**Description of the task:** The entries below must be repeated exactly. None may be skipped.

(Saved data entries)
● ● ● ● ●
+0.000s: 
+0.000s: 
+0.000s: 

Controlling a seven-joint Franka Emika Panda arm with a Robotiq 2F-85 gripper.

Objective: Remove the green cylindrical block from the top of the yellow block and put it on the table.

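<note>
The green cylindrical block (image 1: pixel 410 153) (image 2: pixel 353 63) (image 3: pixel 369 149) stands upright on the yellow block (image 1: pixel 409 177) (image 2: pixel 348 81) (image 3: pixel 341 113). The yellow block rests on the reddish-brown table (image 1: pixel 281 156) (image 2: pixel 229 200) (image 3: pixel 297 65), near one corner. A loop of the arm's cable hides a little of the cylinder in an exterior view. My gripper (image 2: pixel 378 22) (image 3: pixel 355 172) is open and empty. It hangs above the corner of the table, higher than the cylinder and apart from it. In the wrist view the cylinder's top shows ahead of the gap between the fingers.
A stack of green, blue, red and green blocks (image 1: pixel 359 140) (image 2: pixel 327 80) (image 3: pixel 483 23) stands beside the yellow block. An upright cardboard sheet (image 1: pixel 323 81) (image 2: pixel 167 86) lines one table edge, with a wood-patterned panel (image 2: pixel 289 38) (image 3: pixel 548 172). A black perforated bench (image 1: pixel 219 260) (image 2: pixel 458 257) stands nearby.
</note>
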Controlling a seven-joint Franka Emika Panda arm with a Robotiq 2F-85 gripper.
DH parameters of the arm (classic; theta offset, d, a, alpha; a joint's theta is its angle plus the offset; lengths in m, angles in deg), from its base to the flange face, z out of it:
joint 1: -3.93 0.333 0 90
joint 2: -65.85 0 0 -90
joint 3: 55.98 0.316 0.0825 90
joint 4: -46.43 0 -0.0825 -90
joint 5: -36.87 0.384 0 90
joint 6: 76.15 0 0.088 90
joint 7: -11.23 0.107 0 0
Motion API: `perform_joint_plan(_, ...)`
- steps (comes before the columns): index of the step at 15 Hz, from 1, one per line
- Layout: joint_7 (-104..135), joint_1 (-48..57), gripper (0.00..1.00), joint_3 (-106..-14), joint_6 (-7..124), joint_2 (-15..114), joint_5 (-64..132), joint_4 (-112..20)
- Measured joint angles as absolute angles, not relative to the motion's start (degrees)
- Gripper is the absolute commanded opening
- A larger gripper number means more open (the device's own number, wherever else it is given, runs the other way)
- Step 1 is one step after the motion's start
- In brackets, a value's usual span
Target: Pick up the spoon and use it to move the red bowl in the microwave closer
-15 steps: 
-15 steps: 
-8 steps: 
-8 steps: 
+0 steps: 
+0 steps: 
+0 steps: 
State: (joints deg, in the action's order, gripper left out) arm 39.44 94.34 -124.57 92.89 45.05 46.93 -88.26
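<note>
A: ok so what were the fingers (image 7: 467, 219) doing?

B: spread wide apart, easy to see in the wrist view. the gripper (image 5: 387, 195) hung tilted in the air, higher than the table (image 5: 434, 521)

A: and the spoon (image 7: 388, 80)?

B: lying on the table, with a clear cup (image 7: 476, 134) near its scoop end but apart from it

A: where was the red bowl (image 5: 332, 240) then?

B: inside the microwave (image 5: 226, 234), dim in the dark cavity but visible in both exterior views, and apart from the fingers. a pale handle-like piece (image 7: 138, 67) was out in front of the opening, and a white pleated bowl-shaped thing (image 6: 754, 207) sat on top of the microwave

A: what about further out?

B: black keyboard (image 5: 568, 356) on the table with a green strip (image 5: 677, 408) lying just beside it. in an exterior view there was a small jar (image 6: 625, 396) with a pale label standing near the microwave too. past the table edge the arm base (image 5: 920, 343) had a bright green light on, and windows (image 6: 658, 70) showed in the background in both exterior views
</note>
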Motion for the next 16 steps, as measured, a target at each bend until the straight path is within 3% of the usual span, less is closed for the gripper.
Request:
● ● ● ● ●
**Solution to this task:**
+0.000s: 
+0.000s: 
+0.000s: 

Controlling a seven-joint Franka Emika Panda arm with a Robotiq 2F-85 gripper.

Objective: Remove the green cylindrical block from the top of the yellow block and put it on the table.

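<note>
The green cylindrical block (image 1: pixel 410 153) (image 2: pixel 353 63) (image 3: pixel 369 149) stands upright on the yellow block (image 1: pixel 409 177) (image 2: pixel 348 81) (image 3: pixel 341 113). The yellow block rests on the reddish-brown table (image 1: pixel 281 156) (image 2: pixel 229 200) (image 3: pixel 297 65), near one corner. A loop of the arm's cable hides a little of the cylinder in an exterior view. My gripper (image 2: pixel 378 22) (image 3: pixel 355 172) is open and empty. It hangs above the corner of the table, higher than the cylinder and apart from it. In the wrist view the cylinder's top shows ahead of the gap between the fingers.
A stack of green, blue, red and green blocks (image 1: pixel 359 140) (image 2: pixel 327 80) (image 3: pixel 483 23) stands beside the yellow block. An upright cardboard sheet (image 1: pixel 323 81) (image 2: pixel 167 86) lines one table edge, with a wood-patterned panel (image 2: pixel 289 38) (image 3: pixel 548 172). A black perforated bench (image 1: pixel 219 260) (image 2: pixel 458 257) stands nearby.
</note>
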Controlling a seven-joint Franka Emika Panda arm with a Robotiq 2F-85 gripper.
DH parameters of the arm (classic; theta offset, d, a, alpha; a joint's theta is its angle plus the offset; lengths in m, angles in deg), from its base to the flange face, z out of it:
joint 1: -3.93 0.333 0 90
joint 2: -65.85 0 0 -90
joint 3: 55.98 0.316 0.0825 90
joint 4: -46.43 0 -0.0825 -90
joint 5: -36.87 0.384 0 90
joint 6: 76.15 0 0.088 90
joint 7: -11.23 0.107 0 0
Motion API: `perform_joint_plan(_, ...)`
- steps (comes before the columns): index of the step at 15 Hz, from 1, one per line
- Layout: joint_7 (-104..135), joint_1 (-48..57), gripper (0.00..1.00), joint_3 (-106..-14), joint_6 (-7..124), joint_2 (-15..114), joint_5 (-64..132), joint_4 (-112..20)
- Measured joint angles as absolute angles, not relative to the motion's start (degrees)
- Gripper is the absolute commanded opening
- A larger gripper number means more open (the device's own number, wherever else it is given, runs the other way)
- Step 1 is one step after the motion's start
- In brackets, a value's usual span
Target: Pick up the spoon and use it to move the red bowl in the microwave closer
-15 steps: 
-15 steps: 
-8 steps: 
-8 steps: 
+0 steps: 
+0 steps: 
+0 steps: 
State: (joints deg, in the action's order, gripper left out) arm 39.44 94.34 -124.57 92.89 45.05 46.93 -88.26
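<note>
A: ok so what were the fingers (image 7: 467, 219) doing?

B: spread wide apart, easy to see in the wrist view. the gripper (image 5: 387, 195) hung tilted in the air, higher than the table (image 5: 434, 521)

A: and the spoon (image 7: 388, 80)?

B: lying on the table, with a clear cup (image 7: 476, 134) near its scoop end but apart from it

A: where was the red bowl (image 5: 332, 240) then?

B: inside the microwave (image 5: 226, 234), dim in the dark cavity but visible in both exterior views, and apart from the fingers. a pale handle-like piece (image 7: 138, 67) was out in front of the opening, and a white pleated bowl-shaped thing (image 6: 754, 207) sat on top of the microwave

A: what about further out?

B: black keyboard (image 5: 568, 356) on the table with a green strip (image 5: 677, 408) lying just beside it. in an exterior view there was a small jar (image 6: 625, 396) with a pale label standing near the microwave too. past the table edge the arm base (image 5: 920, 343) had a bright green light on, and windows (image 6: 658, 70) showed in the background in both exterior views
</note>
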Motion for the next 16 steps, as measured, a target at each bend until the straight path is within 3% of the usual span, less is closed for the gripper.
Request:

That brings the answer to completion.